If you don't mind being tied to Microsoft implementation you can use this function defined in <string.h>
int _wcsnicmp(
const wchar_t *string1,
const wchar_t *string2,
size_t count
);
But if you want best performance/compatibility/functionality ratio you will probably have to look at boost library (part of it is stl anyway). Simple example (taken from different answer to different question):
#include <boost/algorithm/string.hpp>
std::wstring wstr1 = L"hello, world!";
std::wstring wstr2 = L"HELLO, WORLD!";
if (boost::iequals(wstr1, wstr2))
{
// Strings are identical
}
Using the standard library:
bool comparei(wstring stringA , wstring stringB)
{
transform(stringA.begin(), stringA.end(), stringA.begin(), toupper);
transform(stringB.begin(), stringB.end(), stringB.begin(), toupper);
return (stringA == stringB);
}
wstring stringA = "foo";
wstring stringB = "FOO";
if(comparei(stringA , stringB))
{
// strings match
}
You can use std::tolower() to convert the strings to lowercase or use the function wcscasecmp to do a case insensitive compare on the c_str()'s.

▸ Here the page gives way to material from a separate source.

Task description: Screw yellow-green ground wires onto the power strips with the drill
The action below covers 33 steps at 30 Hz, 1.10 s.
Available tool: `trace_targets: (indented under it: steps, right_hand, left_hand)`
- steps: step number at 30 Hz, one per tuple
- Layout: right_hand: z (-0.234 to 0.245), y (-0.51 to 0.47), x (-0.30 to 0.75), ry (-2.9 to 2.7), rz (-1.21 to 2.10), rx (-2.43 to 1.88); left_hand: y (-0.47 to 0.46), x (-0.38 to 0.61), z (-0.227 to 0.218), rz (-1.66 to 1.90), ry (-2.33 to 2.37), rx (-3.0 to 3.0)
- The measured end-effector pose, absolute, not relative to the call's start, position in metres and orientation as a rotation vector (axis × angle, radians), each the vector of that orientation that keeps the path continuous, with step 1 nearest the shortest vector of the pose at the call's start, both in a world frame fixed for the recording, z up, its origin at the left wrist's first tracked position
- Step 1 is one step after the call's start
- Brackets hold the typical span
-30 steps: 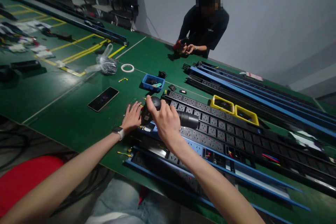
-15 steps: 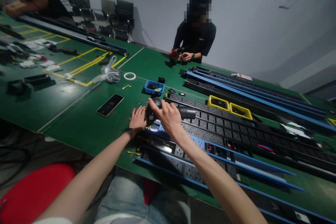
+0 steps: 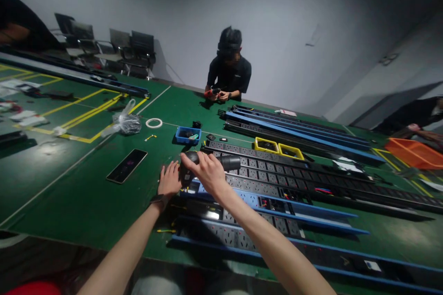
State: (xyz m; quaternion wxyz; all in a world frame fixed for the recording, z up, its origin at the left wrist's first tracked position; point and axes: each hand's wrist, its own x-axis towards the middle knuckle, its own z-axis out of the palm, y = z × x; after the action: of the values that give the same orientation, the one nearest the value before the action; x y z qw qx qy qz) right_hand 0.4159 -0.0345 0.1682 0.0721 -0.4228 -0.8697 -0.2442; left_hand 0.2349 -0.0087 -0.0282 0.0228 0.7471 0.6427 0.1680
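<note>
My right hand (image 3: 207,170) is closed over a black drill-like tool (image 3: 230,162), whose dark cylindrical end sticks out to the right; its exact kind is unclear. The tool is over the near-left ends of the socket strips. Left of it, my left hand (image 3: 169,179) lies low with its fingers stretched out, close to the tool's rounded end. Under my forearms runs a blue-edged socket strip (image 3: 238,238), with an open blue housing (image 3: 247,199) just beyond it. What the tool touches below is hidden by my right hand.
A phone (image 3: 127,166) lies to the left on the green table. Beyond my hands are a blue bin (image 3: 188,135), yellow bins (image 3: 266,145), a tape roll (image 3: 154,123) and a plastic bag (image 3: 126,123). Across the table a person (image 3: 230,71) holds a red tool. An orange crate (image 3: 415,153) stands far right.
The view has shifted right and up, bringing the orange crate and another person at the right into sight. My hands and the tool keep nearly the same pose.
</note>
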Motion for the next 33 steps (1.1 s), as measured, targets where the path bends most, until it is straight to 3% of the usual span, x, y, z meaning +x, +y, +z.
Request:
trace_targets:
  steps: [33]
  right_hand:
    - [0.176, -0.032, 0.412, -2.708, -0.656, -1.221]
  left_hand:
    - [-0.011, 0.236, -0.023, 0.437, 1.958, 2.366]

Here is a comparison functor you can use directly as well:
struct ci_less_w
{
bool operator() (const std::wstring & s1, const std::wstring & s2) const
{
#ifndef _WIN32
return wcscasecmp(s1.c_str(), s2.c_str()) < 0;
#else
return _wcsicmp(s1.c_str(), s2.c_str()) < 0;
#endif
}
};
Talking about English right ?! though I would go with my lovely Boost :)
bool isequal(const std::wstring& first, const std::wstring& second)
{
if(first.size() != second.size())
return false;
for(std::wstring::size_type i = 0; i < first.size(); i++)
{
if(first[i] != second[i] && first[i] != (second[i] ^ 32))
return false;
}
return true;
}
You could use the boost string algorithms library. Its a header only library as long as you're not going to do regex. So you can do that very easily.

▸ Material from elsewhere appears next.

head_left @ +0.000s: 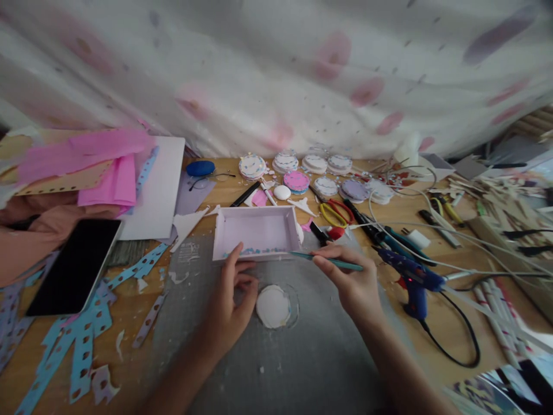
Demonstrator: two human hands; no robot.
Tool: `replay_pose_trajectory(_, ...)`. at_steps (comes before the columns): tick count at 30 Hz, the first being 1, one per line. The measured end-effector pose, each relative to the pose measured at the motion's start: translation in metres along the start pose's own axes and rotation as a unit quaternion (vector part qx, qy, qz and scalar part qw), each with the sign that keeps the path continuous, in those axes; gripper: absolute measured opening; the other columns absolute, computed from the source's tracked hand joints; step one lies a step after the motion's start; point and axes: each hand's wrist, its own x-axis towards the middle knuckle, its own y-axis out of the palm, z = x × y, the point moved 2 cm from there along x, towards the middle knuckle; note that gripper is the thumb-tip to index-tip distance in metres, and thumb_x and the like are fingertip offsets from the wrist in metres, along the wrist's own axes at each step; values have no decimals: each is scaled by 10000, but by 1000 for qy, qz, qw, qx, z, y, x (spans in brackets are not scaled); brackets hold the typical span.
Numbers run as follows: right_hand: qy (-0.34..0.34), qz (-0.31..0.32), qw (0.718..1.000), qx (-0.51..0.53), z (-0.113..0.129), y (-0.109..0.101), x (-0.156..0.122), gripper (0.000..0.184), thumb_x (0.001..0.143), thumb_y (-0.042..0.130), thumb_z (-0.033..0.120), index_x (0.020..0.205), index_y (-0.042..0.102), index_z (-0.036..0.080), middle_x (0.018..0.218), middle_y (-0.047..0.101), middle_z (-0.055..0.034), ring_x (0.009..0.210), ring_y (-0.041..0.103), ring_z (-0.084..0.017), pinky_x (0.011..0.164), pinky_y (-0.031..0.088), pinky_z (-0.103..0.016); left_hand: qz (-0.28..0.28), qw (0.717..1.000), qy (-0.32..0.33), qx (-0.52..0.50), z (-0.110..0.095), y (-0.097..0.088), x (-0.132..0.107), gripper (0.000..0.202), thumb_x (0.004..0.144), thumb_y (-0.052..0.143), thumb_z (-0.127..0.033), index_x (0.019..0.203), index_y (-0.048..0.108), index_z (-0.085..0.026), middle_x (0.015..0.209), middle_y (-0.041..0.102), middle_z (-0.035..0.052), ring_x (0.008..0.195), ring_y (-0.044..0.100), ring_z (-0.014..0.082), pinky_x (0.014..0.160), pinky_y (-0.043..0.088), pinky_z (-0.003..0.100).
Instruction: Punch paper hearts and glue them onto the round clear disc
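Observation:
My right hand (349, 276) pinches slim teal tweezers (348, 264). Their tip reaches the front right part of a shallow pale lilac box (254, 225), but I cannot make out anything between the points. Small blue pieces (263, 251) lie along the box's near side. At the box's front left, my left hand (233, 300) has its index fingertip on the near wall, with its fingers apart and loosely bent. A round white scalloped disc (273, 306) lies on the grey cutting mat (302, 357) between both hands, with a clear ring-like edge showing beside it.
Several decorated discs (296, 181) line the back. Right of the mat lie a blue glue gun (415, 279) with cables, scissors (337, 213) and pliers. A black phone (75, 268), punched blue paper strips (82, 346) and pink sheets (86, 150) cover the left.

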Motion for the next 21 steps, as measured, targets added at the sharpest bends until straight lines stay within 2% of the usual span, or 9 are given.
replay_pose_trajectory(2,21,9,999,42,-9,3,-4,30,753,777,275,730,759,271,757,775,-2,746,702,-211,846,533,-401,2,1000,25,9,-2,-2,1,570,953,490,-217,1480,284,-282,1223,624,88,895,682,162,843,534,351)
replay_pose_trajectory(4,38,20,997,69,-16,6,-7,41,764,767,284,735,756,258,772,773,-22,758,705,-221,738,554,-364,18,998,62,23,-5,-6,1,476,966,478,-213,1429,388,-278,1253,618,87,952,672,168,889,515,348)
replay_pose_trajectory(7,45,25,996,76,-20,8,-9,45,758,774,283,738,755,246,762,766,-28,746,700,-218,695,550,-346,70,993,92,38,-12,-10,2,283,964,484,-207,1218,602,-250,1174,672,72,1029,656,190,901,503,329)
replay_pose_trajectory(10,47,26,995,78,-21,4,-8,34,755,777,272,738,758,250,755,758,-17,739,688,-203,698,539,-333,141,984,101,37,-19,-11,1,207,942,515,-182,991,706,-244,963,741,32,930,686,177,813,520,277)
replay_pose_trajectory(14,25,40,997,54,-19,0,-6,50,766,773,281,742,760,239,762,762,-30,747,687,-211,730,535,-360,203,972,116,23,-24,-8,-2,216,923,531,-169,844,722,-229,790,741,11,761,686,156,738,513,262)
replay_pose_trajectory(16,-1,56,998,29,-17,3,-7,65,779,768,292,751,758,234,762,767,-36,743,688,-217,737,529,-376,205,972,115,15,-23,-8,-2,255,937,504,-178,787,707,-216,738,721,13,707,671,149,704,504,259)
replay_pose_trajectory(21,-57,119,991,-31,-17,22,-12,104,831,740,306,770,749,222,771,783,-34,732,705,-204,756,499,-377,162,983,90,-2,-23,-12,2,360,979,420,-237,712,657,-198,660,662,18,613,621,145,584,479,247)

http://www.boost.org/doc/libs/1_39_0/doc/html/string_algo.html
#include <algorithm>
#include <string>
#include <cstdio>
bool icase_wchar_cmp(wchar_t a, wchar_t b)
{
return std::toupper(a) == std::toupper(b);
}
bool icase_cmp(std::wstring const& s1, std::wstring const& s2)
{
return (s1.size() == s2.size()) &&
std::equal(s1.begin(), s1.end(), s2.begin(),
icase_wchar_cmp);
}
int main(int argc, char** argv)
{
using namespace std;
wstring str1(L"Hello"), str2(L"hello");
wprintf(L"%S and %S are %S\n", str1.c_str(), str2.c_str(),
icase_cmp(str1,str2) ? L"equal" : L"not equal");
return 0;
}
If you need that the string will always make case insensitive comparation (when using operators == or !=), then a possible elegant solution is to redefine char_traits::compare method.

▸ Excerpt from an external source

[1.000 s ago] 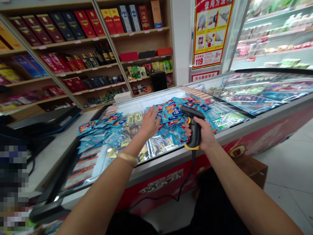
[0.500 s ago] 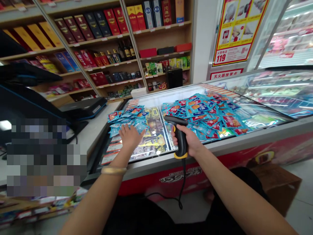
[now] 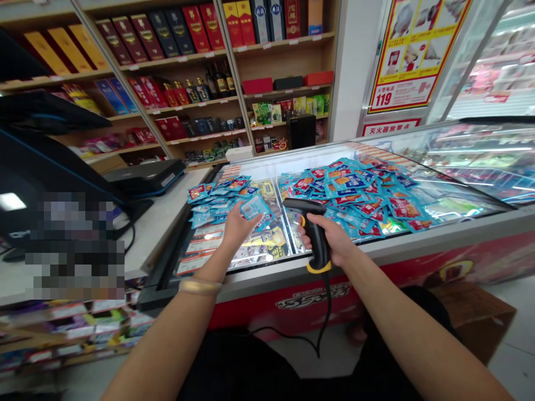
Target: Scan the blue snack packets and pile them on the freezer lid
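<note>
My left hand [image 3: 236,228] pinches a small blue snack packet [image 3: 253,207] and lifts it, barcode side up, off the smaller pile of blue packets [image 3: 213,197] on the freezer's glass lid [image 3: 267,245]. My right hand [image 3: 330,242] grips the handle of a black and yellow barcode scanner [image 3: 311,231], its head pointing left toward the held packet. A cable hangs down from the scanner. A larger pile of blue and red packets [image 3: 355,192] lies to the right of the scanner.
A till screen [image 3: 37,167] and a black device [image 3: 144,177] stand on the white counter at left. Shelves of boxed bottles [image 3: 175,33] fill the back wall. A second glass-topped freezer [image 3: 472,150] runs to the right. A cardboard box [image 3: 472,317] sits on the floor.
My left hand moved from the large right pile to the left pile, then picked up one packet and raised it. The scanner stayed in my right hand, and the view shifted left.
</note>
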A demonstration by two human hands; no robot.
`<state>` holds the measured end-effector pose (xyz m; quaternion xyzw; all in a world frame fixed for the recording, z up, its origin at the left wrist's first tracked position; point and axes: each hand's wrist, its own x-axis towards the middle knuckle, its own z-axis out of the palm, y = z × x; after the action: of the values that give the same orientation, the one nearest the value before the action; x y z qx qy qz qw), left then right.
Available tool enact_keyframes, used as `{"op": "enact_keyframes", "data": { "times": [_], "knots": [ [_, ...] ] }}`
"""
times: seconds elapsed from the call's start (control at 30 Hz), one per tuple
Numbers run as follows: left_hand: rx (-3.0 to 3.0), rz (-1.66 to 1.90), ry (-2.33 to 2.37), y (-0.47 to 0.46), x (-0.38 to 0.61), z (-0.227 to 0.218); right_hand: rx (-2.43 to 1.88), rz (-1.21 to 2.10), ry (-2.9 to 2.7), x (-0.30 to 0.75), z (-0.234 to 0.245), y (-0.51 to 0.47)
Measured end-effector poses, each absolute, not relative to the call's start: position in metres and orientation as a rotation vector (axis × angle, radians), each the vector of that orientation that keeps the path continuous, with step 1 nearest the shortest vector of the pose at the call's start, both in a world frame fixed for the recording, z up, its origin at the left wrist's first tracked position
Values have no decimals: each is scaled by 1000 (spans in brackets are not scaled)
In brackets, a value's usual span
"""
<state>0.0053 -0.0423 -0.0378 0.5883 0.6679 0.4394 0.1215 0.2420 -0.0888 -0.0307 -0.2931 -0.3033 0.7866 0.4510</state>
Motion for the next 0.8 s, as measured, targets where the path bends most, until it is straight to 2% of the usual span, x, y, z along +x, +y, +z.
{"op": "enact_keyframes", "data": {
  "times": [0.27, 0.8],
  "knots": [
    [1594, 1272, 1511, -45, 7, -42, -675, 1977, -903, 241, -34, -92],
    [1818, 1113, 1472, -48, 16, -42, -620, 1964, -979, 243, -42, -88]
  ]
}}
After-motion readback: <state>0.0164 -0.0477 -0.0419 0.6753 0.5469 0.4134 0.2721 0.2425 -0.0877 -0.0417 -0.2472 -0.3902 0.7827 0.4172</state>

Define your own structure. Example
struct my_wchar_traits: public std::char_traits< wchar_t>
{
static int compare( const char_type* op1, const char_type* op2, std::size_t num)
{
// Implementation here... any of the previous responses might help...
}
};
Then, define your own case insensitive string:
typedef std::basic_string< wchar_t, my_wchar_traits> my_wstring;
You can use mismatch() or lexicographical_compare(). This is suggested by Scott Meyers in Effecitve STL, item 35.